Yep. The death of a woman is relegated to a side column. The main story on that page is sensationalist nonsense about a 'girl posing as a boy' to get sex - a story which fits in with the pernicious narrative that trans people are 'deceptive'. For good measure, we also have a story near the bottom of the page which downplays the fact that a boy whose genitals were set on fire was gay, making his killing a homophobic attack. The two stories with LGBT people as victims are made much smaller, much less prominent, than the story which allows the paper to present LGBT people as dangerous predators.

One might, perhaps, see in this signs of something resembling a...what's the word? Ah, yes. An agenda. 

But then, you don't have to take my word for it. You can take the word of Paul Dacre, the current editor of the Daily Mail. Here's a telling detail from the transcript of Dacre's being questioned at the Leveson Inquiry. The questions, (Q) are being put by Robert Jay, Q.C. The answer (A) comes from Dacre himself. It's one word.
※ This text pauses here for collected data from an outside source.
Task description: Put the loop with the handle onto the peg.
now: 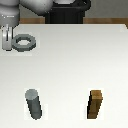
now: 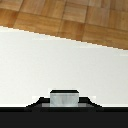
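Observation:
The loop with the handle (image 1: 24,42) is a flat grey ring near the far edge of the white table, at the exterior view's left. My gripper (image 1: 6,40) is right beside it, its fingers closed around the stubby handle, which is mostly hidden between them. In the wrist view a grey block (image 2: 64,97), the held piece, sits between the dark finger parts. The peg (image 1: 34,104) is an upright grey cylinder near the front edge at the exterior view's left, well apart from the loop.
A brown wooden block (image 1: 96,105) stands near the front edge at the exterior view's right. The robot's dark base (image 1: 67,12) is at the far edge. The table edge (image 2: 70,40) and wood floor (image 2: 75,17) show in the wrist view.

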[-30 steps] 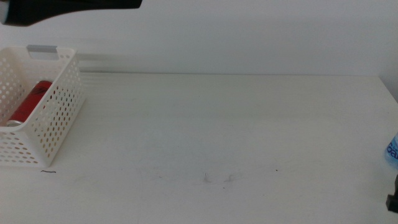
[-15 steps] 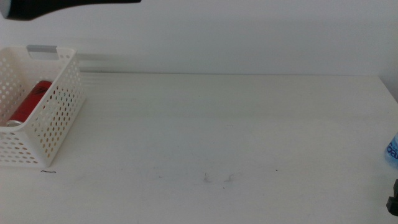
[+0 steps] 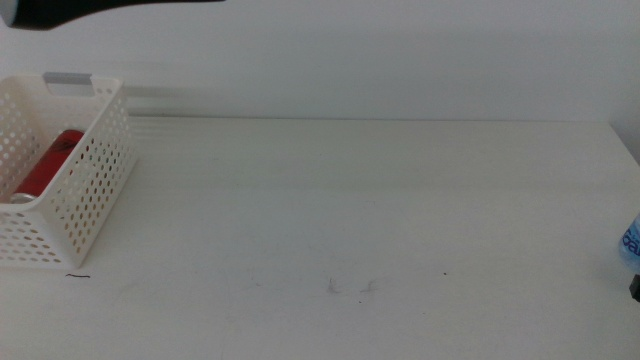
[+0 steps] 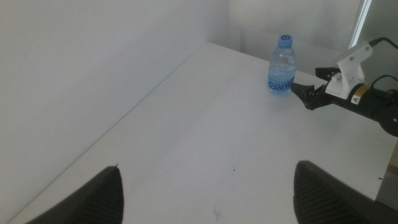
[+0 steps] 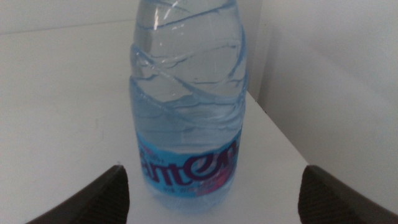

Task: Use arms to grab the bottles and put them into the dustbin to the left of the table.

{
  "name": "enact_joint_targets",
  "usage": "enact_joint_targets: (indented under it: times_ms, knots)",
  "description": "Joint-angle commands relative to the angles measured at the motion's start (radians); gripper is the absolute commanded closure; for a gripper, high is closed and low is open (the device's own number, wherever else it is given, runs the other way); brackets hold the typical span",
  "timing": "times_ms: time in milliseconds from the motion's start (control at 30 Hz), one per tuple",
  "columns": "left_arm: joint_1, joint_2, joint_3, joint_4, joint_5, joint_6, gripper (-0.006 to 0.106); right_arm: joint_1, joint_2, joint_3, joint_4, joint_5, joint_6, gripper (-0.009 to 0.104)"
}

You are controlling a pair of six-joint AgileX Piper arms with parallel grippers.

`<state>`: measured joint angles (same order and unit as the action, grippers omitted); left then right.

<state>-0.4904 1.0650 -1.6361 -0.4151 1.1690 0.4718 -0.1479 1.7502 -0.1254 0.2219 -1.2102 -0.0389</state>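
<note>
Dustbin: white plastic basket with holes (image 3: 95, 190) at the table's (image 3: 350, 200) left end; a red soda can (image 3: 48, 165) lies in it, long way front to back.
Clear water bottle with blue cap (image 4: 282, 65): upright near the table's right corner, cut off in the middle view.
Right gripper (image 5: 211, 186): jaws wide apart, bottle just ahead.
Left gripper (image 4: 208, 193): jaws spread, high over the table.

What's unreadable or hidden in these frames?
- Water bottle: middle view's right edge cuts it to a sliver; in the right wrist view the frame crops its cap.
- Red can: partly hidden by the dustbin wall.
- Yellow-liquid bottle: in no view.
- Left gripper: jaws blurred, tips only.
- Right gripper: small in the left wrist view.
</note>
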Motion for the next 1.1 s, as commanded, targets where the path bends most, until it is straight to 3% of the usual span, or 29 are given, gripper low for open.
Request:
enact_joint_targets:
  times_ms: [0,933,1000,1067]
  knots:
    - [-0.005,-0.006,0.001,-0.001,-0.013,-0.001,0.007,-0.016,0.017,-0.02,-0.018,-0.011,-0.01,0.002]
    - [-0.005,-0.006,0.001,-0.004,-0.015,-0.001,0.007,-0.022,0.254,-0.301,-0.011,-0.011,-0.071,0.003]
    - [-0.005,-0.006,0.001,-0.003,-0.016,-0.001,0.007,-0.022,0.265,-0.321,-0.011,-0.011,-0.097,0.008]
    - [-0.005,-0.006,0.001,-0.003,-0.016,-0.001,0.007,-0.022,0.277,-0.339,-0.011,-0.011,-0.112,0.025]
It's not the word of which Dacre is so fond that Private Eye magazine gleefully note his employers refer to his speeches as 'the vagina monologues', but it's a telling word nevertheless.

Q. Some would say that the Daily Mail's world view, or at least part of it, propounds the virtues of family life, of traditional matrimony and traditional values.  (a) Is that fair, and (b), if it is, if someone's morality doesn't fit into that pattern, is it something which youwould feel free to comment on and, if necessary,criticise?

A.  Yes.

And there you have it. The editor of the Daily Mail admitting, under oath, that it is his paper - and not his critics - that has an agenda. An agenda to defend 'traditional matrimony and traditional values'. An agenda that led to the monstering of Lucy Meadows, that led to her vilification in the press and which, this week, at the very least contributed to her final days being miserable in ways that the pampered Messrs Dacre and Littlejohn can barely imagine, and, at worst, was a contributing factor in her death. 

There is a discussion to be had about the role of the media in Lucy Meadows' demise. There is a debate to be had about the treatment of trans people by the media. It would be nice if Mr Dacre were to join that debate. But so far he, and his acolytes, refuse to do so. Instead, they prefer to bleat that their critics 'have an agenda'. Don't be so coy, Mr Dacre.

This one of your critics, at least, has no agenda. I'm just trying to survive.

The only agenda in play here, Mr Dacre, is your own.